And aside from all that, there are things happening which uncomfortably resemble the state of the world in 1932; starting five years ago with President Assad's overly aggressive response to the Arab Spring uprisings, Syria's civil war, along with the war in Iraq caused by the rise of ISIS, 65 million people have been displaced worldwide. That's more refugees than at any point in history.

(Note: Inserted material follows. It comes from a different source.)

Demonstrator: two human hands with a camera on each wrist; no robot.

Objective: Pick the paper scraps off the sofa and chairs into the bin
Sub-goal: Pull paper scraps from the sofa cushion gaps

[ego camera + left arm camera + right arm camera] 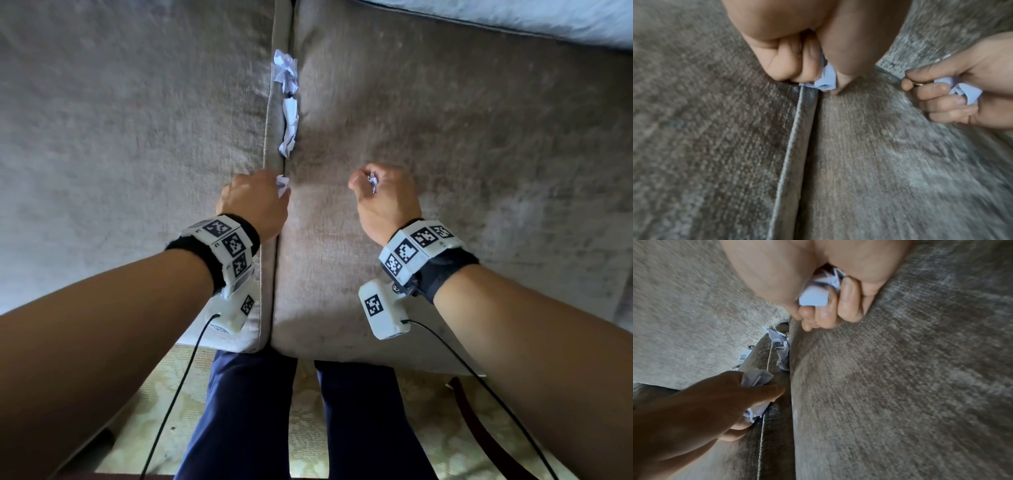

The way societies in North America and Europe are reacting to the influx of desperate people is equally disturbing, with millions of white, mainly poor or working class individuals in many countries accepting the nationalistic, xenophobic manipulations from Trump and others as a way out of their non-immigrant related problems. And whether such a degenerate brand of politics will come out on top this November in spite of the American electorate's increasingly remote resemblance of colonial times very much remains to be seen; Hillary Clinton has forever lost the respect and potential support of millions of voters, not just former Bernie Sanders supporters, who were appalled by the massive suppression of votes during the primaries and her legal invincibility. She needs those voters, and they're not going to help her when Trump starts to surpass her in important swing states and maybe even in national polls.

And meanwhile in the economy, there are strong signs that a recession is coming sometime this year. The confirmation of imminent disaster may have come on June 23, when Britain voted to leave the EU; the size of the eventual ramifications aren't clear, but the decision will very soon result in many investors around the world looking to their governments for financial support as the economy weakens. It was predicted on June 24 by Chris Hedges that this will lead to the Democratic Party being hurt in November. As it was in 2008, says Hedges, Republicans in the senate will reject any bailout of Wall Street because it's against the ideals of the free market, while the Democrats will ignore the objections of both the populists and the capitalists and help push for such an entitlement.

When this happened eight years ago, Obama's victory was all but guaranteed with his support for the bailout in September 2008 because of the awkward and incoherent way John McCain had objected to it during It's proposal on the senate floor. Should history repeat itself with another financial collapse, the exact opposite will occur this year. “The Democratic Party, by rescuing Wall Street,” wrote Hedges in his piece in Truthdig.com, “will be unmasked as the handmaidens of the financial elite.”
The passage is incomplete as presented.